■ **PROMPT**:
Would you please copy every line below that includes the string "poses"?

(Beginning of GIVEN MATERIAL)

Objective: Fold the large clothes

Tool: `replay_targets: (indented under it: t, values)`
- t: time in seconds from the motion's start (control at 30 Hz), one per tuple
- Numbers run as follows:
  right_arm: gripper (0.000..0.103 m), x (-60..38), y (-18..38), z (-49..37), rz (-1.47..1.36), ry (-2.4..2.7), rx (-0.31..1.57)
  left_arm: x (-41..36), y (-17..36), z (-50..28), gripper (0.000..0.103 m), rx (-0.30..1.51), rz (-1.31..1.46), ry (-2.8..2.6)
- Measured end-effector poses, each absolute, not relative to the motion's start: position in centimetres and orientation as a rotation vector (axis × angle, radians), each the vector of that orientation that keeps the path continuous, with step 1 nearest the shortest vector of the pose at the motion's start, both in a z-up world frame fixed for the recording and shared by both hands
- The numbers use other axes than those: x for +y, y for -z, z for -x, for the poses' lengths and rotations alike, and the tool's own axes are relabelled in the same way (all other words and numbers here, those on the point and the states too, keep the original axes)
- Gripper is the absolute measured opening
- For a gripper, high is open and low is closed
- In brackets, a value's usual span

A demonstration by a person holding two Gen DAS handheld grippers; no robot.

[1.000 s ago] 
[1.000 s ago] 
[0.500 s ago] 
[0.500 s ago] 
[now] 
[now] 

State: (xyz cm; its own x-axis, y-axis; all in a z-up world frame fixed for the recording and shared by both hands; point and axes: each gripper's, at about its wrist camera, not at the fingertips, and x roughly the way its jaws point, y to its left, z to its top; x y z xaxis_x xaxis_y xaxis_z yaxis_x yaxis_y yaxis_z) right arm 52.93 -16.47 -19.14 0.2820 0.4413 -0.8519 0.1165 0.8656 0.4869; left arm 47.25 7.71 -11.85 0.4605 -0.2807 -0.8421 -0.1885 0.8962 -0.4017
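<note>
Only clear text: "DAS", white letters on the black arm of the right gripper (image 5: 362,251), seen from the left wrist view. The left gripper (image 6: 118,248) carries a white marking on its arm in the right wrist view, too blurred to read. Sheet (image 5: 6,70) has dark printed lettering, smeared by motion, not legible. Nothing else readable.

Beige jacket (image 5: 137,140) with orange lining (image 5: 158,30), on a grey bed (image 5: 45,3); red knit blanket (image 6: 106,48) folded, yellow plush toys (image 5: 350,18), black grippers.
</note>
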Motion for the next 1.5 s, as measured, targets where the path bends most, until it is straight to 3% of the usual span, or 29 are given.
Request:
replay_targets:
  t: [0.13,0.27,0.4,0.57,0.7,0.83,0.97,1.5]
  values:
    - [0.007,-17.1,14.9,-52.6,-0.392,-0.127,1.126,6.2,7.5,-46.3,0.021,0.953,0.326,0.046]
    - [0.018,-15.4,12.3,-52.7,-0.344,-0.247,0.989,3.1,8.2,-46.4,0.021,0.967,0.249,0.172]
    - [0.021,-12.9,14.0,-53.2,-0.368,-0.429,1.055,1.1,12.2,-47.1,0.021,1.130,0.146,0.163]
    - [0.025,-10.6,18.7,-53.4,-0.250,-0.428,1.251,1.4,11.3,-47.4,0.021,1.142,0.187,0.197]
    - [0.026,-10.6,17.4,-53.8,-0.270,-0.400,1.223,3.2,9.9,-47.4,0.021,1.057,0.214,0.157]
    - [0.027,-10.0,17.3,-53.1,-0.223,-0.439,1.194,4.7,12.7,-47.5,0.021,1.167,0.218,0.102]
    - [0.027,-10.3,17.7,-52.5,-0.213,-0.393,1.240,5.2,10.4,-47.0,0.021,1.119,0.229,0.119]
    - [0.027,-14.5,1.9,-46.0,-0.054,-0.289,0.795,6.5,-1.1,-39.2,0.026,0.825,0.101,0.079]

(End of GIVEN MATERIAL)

■ **RESPONSE**:
- Measured end-effector poses, each absolute, not relative to the motion's start: position in centimetres and orientation as a rotation vector (axis × angle, radians), each the vector of that orientation that keeps the path continuous, with step 1 nearest the shortest vector of the pose at the motion's start, both in a z-up world frame fixed for the recording and shared by both hands
- The numbers use other axes than those: x for +y, y for -z, z for -x, for the poses' lengths and rotations alike, and the tool's own axes are relabelled in the same way (all other words and numbers here, those on the point and the states too, keep the original axes)

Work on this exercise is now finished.